Fig. 6: Enrichment analysis of the 30 significantly associated genes in human tissues and cell types.
figure 6

Enrichment analyses were performed across 39 human tissues represented in GTEx Project V8, and in liver, kidney and both liver and kidney from the Human Protein Atlas (HPA) (a); and across cell types from kidney, liver and gut based on single-cell RNA-sequencing data (b). Source data are provided as a Source Data file.
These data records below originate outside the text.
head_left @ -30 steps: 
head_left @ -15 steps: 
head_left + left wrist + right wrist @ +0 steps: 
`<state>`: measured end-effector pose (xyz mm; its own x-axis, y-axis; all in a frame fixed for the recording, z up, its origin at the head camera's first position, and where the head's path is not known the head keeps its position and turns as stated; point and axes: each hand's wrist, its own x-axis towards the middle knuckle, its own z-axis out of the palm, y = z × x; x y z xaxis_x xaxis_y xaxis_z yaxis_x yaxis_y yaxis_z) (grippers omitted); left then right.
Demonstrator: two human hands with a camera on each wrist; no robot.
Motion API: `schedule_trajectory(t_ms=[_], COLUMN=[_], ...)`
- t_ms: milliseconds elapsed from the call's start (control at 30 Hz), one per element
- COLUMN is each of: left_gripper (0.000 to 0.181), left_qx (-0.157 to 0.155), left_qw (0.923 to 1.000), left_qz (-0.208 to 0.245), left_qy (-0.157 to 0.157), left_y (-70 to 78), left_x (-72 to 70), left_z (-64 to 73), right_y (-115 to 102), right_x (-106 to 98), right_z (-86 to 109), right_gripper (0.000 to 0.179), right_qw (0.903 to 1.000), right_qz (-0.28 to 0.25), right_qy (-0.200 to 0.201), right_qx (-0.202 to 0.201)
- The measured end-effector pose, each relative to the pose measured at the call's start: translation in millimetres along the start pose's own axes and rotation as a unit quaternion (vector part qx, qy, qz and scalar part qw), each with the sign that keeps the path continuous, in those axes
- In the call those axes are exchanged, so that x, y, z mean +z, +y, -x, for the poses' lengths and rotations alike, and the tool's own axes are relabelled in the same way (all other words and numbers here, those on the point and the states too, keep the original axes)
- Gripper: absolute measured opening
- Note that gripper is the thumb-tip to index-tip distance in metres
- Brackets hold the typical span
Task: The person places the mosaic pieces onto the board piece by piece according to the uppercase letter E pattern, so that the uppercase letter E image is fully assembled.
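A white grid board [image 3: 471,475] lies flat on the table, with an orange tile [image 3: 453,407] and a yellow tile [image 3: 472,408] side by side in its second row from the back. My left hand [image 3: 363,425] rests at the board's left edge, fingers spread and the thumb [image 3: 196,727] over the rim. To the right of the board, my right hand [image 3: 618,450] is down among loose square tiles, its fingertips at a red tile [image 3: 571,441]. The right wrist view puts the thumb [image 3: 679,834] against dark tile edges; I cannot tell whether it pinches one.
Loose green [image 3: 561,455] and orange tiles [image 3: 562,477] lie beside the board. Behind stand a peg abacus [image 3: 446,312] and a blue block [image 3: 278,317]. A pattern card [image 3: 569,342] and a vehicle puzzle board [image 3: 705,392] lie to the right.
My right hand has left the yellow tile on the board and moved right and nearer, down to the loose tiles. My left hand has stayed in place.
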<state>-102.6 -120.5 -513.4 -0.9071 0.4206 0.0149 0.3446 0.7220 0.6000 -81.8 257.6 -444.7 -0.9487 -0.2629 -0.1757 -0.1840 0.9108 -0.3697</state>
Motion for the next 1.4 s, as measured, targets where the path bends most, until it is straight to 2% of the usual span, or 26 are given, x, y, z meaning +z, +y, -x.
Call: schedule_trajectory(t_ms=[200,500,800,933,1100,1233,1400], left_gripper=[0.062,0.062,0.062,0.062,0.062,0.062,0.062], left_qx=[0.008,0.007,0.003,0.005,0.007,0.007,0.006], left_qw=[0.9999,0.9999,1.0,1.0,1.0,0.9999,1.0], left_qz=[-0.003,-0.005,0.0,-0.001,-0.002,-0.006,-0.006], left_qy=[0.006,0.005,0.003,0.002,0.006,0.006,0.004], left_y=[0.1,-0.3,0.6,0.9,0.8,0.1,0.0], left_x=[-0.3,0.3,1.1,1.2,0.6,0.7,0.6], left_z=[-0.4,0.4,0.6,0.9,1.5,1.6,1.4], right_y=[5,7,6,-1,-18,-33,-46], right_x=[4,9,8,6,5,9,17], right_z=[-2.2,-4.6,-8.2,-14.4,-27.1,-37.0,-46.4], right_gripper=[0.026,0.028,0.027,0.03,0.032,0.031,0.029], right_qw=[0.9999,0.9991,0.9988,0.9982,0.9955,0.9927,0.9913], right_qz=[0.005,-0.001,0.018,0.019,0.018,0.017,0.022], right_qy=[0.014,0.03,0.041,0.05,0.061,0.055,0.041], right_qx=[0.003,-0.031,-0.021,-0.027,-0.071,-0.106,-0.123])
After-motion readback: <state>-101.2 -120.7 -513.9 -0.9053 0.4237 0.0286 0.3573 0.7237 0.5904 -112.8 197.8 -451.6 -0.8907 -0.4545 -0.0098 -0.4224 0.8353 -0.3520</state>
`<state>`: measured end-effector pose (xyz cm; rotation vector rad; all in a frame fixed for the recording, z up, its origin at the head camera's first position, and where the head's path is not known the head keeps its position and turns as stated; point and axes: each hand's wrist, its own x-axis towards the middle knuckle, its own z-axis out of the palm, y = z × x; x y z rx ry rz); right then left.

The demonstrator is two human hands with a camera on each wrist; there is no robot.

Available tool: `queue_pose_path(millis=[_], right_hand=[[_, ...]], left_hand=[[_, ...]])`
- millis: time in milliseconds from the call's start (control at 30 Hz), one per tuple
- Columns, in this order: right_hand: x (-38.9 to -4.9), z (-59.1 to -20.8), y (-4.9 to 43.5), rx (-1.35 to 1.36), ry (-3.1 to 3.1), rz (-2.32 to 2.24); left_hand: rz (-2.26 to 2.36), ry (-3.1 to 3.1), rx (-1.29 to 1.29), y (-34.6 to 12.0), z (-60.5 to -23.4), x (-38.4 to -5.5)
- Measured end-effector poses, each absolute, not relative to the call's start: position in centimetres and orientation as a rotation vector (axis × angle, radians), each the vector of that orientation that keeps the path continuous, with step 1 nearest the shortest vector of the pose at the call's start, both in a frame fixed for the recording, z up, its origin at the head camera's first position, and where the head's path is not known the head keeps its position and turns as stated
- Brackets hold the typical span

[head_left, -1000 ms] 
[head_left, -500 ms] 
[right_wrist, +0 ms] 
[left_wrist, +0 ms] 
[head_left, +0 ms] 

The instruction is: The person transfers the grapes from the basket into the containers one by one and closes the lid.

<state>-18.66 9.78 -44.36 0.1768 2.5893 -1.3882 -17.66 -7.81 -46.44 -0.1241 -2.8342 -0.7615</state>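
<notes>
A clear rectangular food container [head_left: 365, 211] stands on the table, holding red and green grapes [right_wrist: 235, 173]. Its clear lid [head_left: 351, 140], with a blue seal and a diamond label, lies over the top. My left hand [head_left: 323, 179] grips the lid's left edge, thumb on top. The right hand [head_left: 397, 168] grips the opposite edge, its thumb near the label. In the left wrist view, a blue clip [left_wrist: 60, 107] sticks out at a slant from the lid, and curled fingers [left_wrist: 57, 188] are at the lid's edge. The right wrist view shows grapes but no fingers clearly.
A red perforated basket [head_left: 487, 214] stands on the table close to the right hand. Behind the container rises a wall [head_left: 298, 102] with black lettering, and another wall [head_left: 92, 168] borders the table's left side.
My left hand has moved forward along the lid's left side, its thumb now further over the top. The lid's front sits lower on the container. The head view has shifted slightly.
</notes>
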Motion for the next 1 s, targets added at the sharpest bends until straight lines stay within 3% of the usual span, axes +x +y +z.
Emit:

While associations with individual metabolites and metabolite ratios were largely biologically plausible and agreed with clinical findings from patients with the corresponding IEMs, they do not answer questions about potential shared pathways. We thus performed enrichment testing of the 30 genes based on terms in the Gene Ontology (GO) and the KEGG database (Methods). We identified 33 terms significantly enriched for the identified genes (Supplementary Data 11), with the greatest enrichment (OR = 386) observed for the GO biological process “amino-acid betaine biosynthetic process”, with “amino-acid betaine metabolic process” and “carnitine metabolic process” being other highly enriched biological terms (both OR = 145). The greatest number of genes, 25 out of 30, mapped into the enriched molecular function pathway “catalytic activity”, consistent with their functions as enzymes. The strong representation of terms, pathways, functions and processes related to amino-acid metabolism is in agreement with the important role of the kidney in determining their urine concentrations and with the modeling of amino acid ratios, facilitating the detection of enzymes and transporters for amino acid handling.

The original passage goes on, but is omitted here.